Gov. C.L. "Butch" Otter has allowed a nearly $320 million transportation funding plan to become law despite lodging multiple criticisms against key aspects of the measure.

Otter announced Tuesday that he allowed the bill to become law because the risk of continuing to ignore the state's crumbling roads and bridges is too great.

The new transportation plan primarily uses bonds to pay for new road projects and repay it with future federal highway payments. However, the plan also includes funneling 1 percent of the state's sales tax revenue to fund other road projects.
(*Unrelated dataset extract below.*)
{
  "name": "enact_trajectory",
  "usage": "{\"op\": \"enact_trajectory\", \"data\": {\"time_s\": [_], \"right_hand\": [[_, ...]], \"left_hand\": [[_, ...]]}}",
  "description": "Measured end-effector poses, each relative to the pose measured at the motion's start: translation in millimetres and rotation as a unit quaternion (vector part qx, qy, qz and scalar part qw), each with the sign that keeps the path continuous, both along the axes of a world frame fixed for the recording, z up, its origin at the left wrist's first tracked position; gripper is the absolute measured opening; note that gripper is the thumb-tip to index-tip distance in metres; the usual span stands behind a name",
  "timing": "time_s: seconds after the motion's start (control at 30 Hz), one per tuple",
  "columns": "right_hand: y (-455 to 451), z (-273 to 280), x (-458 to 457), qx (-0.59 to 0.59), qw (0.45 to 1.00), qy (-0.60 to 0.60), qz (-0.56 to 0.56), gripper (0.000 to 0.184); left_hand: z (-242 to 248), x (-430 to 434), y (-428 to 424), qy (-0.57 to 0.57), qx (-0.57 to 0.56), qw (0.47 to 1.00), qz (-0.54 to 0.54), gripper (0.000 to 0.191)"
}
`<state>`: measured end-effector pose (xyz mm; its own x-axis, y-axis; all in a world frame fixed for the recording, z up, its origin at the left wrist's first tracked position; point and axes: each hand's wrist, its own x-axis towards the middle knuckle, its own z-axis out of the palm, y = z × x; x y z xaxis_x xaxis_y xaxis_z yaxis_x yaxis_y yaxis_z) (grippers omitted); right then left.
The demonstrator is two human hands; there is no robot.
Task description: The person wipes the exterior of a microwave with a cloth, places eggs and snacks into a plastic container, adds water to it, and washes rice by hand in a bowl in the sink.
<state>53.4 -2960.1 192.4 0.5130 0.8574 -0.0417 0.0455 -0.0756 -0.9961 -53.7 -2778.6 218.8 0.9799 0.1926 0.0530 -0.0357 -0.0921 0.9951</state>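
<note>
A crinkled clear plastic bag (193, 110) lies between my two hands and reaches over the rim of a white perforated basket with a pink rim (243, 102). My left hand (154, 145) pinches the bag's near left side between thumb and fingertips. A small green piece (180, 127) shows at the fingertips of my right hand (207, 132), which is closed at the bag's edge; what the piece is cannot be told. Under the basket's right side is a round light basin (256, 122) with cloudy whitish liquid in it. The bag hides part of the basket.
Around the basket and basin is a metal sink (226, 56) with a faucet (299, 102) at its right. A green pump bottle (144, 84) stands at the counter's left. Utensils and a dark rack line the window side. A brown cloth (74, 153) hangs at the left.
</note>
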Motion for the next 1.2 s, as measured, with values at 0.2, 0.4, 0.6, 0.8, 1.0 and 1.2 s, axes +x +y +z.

Otter has previously opposed using sales tax dollars for road projects, arguing that transportation funds should not compete with education priorities.

READ: The governor's letter in letting SB 1206 become law

The Idaho Transportation Board will decide where to best spend the new funding at next week's board meeting in Lewiston.

ITD spokesman Vincent Trimobli says they'll submit a number of projects to the board, including the widening of Interstate 84 between Nampa and Caldwell.

The board will then decide what project or projects will be funded.

"Whatever the board selects as projects for GARVEE or any of the new monies, we'll move as quickly as possible to put those projects into construction, that's what we did in 2004 with GARVEE, that's what we did in 2015 with the new revenue, and that's what we'll do here as well," Trimboli said.

ITD has said that stretch of Interstate 84 is one of their top priorities.

This past session Canyon County lawmakers agreed, pushing legislation that would address needs in that area.

"We are also going to hold ITD, kind of to, some of our discussions that said look we really do believe this is a high priority and we think that we're all on the same page there," Rep. Christy Perry, R-Nampa, said.

Perry calling Tuesday not only a win for Canyon County, but also for the entire state.

"It's a major economic corridor for the state, so like I said it really wasn't just a regional issue. This was a statewide issue," Perry said.

Idaho will pay back the money over time through federal transportation funds.

In Idaho, the governor has a small window to sign or veto bills. If the governor chooses to do nothing, then the bill automatically becomes law.